Spike sorting is a class of techniques used in the analysis of electrophysiological data. Spike sorting algorithms use the shape(s) of waveforms collected with one or more electrodes in the brain to distinguish the activity of one or more neurons from background electrical noise.

Neurons produce action potentials that are referred to as 'spikes' in laboratory jargon. Frequently this term is used for electrical signals recorded in the vicinity of individual neurons with a microelectrode (exception: 'spikes' in EEG recordings). In these recordings action potentials appear as sharp spikes (deviations from the baseline).
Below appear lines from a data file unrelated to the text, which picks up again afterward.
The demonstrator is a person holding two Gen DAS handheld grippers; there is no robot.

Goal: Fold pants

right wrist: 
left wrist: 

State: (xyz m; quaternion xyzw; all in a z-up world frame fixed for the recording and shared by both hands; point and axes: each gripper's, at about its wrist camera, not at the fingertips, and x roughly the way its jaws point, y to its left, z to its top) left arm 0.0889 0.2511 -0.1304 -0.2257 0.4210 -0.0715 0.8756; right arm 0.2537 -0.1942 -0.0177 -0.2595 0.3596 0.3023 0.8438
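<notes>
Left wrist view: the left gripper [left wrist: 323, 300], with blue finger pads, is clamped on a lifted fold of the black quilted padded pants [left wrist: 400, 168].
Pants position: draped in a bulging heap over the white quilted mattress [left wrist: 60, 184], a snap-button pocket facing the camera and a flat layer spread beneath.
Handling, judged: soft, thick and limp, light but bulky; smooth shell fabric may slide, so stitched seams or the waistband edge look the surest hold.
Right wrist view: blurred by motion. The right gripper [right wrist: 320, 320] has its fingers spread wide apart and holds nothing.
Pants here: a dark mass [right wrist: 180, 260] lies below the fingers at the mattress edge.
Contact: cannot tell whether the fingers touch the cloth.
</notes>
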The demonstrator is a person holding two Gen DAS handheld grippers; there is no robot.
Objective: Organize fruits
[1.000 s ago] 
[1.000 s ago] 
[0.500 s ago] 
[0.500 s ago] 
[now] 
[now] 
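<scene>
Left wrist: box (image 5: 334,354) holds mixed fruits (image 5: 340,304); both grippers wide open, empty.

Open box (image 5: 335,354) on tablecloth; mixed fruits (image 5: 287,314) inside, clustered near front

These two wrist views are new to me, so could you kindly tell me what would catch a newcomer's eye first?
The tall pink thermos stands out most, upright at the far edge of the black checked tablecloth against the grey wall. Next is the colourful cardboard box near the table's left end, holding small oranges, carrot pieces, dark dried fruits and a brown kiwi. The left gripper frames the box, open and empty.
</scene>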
These extracellular electrodes pick up all the components constituting the field at the point of its contact. This includes the component due to the synaptic currents and the action potentials. The synaptic currents have slower time course and the spikes have faster time course. They are thus easily separated by filtering: highpass for spikes and low pass for the synaptic mechanisms. The component of the field due to the synaptic mechanism is referred to as the local field potential (LFP).  Spike sorting refers to the process of assigning spikes to different neurons. The background to this is that the exact time course of a spike event as recorded by the electrode depends on the size and shape of the neuron, the position of the recording electrode relative to the neuron, etc. These electrodes, positioned outside of the cells in the tissue, however, often 'see' the spikes generated by several neurons in their vicinity. Since the spike shapes are unique and quite reproducible for each neuron they can be used to distinguish spikes produced by different neurons, i.e. to separate the activity produced by each.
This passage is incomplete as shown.